With an AI leg-up, machine eyes count vehicles one at a time — missing none

Jayadevan PK January 4, 2018 5 min

Pune architect Nikhil Mijar was in a bind in May 2016. The municipal corporation had subcontracted a survey of two roads so it could plan to build a rapid bus transit system. A traffic survey is routine before any major road work is taken up. Only, Mijar was short on time. He had about two months to deliver reports.

“We were in a hurry to submit the report,” recalls Mijar. In the normal course of things, he’d have three options: one, set up a team, typically of students, alongside the road to count vehicles passing by. Two, shoot videos of traffic flowing through these roads and have 4-5 people count vehicles on the screen. Three, use pressure sensors on the road.

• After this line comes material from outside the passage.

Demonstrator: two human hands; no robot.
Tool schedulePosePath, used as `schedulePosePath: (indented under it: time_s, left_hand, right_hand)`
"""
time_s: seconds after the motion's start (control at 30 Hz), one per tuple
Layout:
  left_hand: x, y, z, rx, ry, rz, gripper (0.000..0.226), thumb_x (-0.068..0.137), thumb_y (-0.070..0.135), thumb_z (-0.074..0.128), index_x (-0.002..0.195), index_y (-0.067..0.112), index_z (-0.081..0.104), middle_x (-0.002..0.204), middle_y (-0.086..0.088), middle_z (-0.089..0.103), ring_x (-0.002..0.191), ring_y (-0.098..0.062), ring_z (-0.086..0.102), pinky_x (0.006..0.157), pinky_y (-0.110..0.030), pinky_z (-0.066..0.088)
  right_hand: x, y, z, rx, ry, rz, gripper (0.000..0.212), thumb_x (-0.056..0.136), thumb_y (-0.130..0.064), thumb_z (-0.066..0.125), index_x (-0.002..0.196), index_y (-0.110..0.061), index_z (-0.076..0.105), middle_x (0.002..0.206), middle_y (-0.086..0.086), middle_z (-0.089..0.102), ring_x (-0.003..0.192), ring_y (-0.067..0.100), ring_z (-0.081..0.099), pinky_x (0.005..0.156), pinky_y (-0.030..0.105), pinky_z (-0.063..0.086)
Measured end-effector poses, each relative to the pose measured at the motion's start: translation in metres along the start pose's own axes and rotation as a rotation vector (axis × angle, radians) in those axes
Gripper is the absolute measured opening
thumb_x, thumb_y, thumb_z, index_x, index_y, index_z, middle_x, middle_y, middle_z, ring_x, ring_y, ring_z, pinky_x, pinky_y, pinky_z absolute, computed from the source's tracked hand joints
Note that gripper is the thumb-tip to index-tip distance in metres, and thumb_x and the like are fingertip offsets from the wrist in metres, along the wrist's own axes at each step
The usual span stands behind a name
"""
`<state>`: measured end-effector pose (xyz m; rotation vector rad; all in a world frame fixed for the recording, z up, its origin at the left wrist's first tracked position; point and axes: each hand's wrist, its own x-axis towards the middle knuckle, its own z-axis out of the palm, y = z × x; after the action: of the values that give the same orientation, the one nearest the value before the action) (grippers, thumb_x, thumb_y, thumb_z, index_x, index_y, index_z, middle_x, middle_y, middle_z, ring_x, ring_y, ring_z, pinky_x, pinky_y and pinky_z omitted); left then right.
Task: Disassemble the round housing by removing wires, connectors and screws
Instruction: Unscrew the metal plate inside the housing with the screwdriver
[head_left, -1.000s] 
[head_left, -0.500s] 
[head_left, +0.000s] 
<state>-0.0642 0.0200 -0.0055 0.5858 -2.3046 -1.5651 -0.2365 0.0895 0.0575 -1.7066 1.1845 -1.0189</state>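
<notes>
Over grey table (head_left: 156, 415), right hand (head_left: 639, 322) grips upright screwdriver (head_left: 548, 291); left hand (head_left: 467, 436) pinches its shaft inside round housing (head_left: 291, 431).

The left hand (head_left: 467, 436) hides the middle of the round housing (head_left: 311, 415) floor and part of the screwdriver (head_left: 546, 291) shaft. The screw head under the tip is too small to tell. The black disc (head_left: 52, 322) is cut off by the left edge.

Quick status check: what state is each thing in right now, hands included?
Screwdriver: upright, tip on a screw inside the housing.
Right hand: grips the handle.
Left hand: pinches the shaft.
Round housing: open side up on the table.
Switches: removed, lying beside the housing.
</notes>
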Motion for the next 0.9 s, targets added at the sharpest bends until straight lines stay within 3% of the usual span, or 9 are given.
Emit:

All methods would take time with little control on accuracy. Roadside counting of vehicles deals with human challenges ranging from poor classification of vehicle data to attention spans. Counting and classifying vehicles on a video screen can be as tedious and error prone. Pressure tubes tend to count vehicles more than once and the sheer diversity of vehicles on Indian roads makes it harder for use.

For planners, getting accurate numbers is crucial. “Everything in planning is based on numbers. Plus or minus five-ten is okay. But if it multiplies into hundreds and thousands, then the numbers don’t give a realistic story,” says Mijar, a graduate of CEPT University in Ahmedabad. The data from such surveys help town planners project growth and build capacity – roads and junctions are designed based on these numbers and getting it wrong would mean bad roads.

A segment from the Stomatobot image recognition feed at work in a Pune traffic survey

This is where a tiny computer vision company from Pune stepped into the picture. Stomatobot Technologies, a bootstrapped company building computer vision software, did the survey in record time using a fairly simple application of artificial intelligence. For the uninitiated, computer vision technologies help computers understand real world images and suggest or make decisions.

With video footage of the two roads and an algorithm put together by its founder Anand Muglikar, the company classified vehicles into heavy, light and medium-sized vehicles. Based on the reports, the municipal corporation has taken up construction on one of the roads.

To be sure, it’s not leading edge AI at play here but by most expert accounts, the solution has the potential to save time and cost for town planners to take quick calls on expansion projects.

“I’ve seen this in other countries but counting vehicles in India is a very tedious job unless we have better automation. Over a period of time, this will reduce cost and energy. But bringing it from US to India will need a lot of modifications,” says traffic expert M N Sreehari.

He points out a few flaws before such systems: lane discipline is rare in India and vehicles may get counted wrongly. Also, unlike in the US, where the traffic is mostly cars and trucks, Indian roads are busy with more than a dozen types of vehicles — bicycles, scooters, motorbikes, autorickshaws, small transport vehicles, cars, tractors, vans, buses, among others.

Despite these drawbacks, the machines may still win.

“It’s better than manual counting any day. In manual counting, the fear is that lot of times they count for an hour and throw some number at us,” Pawan Mulukutla, Head – Integrated Transport at WRI India, a think tank specialising in sustainable urban issues.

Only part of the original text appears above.